> **Your goal**
Reproduce, with no edits, the line that contains "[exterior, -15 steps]" and all the lines that follow it, ending with the last line of the records.

Start of Source data

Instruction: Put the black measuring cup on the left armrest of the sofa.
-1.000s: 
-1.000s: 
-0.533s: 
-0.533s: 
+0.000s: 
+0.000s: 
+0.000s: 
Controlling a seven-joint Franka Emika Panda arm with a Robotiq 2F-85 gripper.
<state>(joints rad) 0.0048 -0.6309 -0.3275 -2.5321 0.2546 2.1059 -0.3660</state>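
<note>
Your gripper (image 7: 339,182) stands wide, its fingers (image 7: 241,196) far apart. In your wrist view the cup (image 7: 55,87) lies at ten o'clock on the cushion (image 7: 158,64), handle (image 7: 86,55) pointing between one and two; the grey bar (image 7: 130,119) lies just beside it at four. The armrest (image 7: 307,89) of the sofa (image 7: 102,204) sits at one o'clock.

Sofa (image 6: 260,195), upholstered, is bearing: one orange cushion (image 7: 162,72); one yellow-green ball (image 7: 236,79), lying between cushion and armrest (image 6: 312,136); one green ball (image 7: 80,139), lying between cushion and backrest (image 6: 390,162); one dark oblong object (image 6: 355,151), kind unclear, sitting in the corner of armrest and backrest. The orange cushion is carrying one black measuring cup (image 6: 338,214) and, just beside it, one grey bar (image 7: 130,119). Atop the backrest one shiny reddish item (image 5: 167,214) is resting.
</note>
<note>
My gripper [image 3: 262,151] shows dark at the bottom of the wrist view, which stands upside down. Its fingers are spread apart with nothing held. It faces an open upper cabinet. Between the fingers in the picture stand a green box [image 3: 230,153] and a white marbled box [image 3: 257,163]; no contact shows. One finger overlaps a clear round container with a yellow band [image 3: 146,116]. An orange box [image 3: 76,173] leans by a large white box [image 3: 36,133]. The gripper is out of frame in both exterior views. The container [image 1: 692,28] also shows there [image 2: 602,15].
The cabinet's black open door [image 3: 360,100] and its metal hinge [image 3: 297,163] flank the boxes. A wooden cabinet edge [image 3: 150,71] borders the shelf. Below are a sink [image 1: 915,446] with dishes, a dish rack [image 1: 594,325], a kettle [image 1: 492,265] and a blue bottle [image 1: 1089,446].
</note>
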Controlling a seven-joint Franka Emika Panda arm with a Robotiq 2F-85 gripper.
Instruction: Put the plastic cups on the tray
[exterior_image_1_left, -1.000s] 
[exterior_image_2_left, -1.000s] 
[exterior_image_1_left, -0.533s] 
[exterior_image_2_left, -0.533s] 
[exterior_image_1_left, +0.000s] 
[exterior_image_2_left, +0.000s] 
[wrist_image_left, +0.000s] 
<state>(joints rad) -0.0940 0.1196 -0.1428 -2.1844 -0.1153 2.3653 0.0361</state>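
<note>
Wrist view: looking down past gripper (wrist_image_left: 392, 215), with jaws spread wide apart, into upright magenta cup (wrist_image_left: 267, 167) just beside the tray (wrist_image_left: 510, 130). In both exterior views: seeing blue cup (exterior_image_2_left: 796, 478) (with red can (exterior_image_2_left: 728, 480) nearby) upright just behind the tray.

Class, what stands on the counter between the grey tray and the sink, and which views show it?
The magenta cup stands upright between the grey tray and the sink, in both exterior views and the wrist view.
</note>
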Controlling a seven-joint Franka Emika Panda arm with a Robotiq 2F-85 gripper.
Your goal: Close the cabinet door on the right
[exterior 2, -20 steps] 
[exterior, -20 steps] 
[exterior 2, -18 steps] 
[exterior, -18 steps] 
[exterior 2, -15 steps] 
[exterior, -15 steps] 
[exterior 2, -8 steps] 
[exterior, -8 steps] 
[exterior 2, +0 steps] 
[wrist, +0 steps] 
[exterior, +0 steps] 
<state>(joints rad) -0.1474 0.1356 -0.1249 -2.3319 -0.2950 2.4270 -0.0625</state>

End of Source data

> **Your solution**
[exterior, -15 steps] 
[exterior 2, -8 steps] 
[exterior, -8 steps] 
[exterior 2, +0 steps] 
[wrist, +0 steps] 
[exterior, +0 steps] 
<state>(joints rad) -0.1474 0.1356 -0.1249 -2.3319 -0.2950 2.4270 -0.0625</state>

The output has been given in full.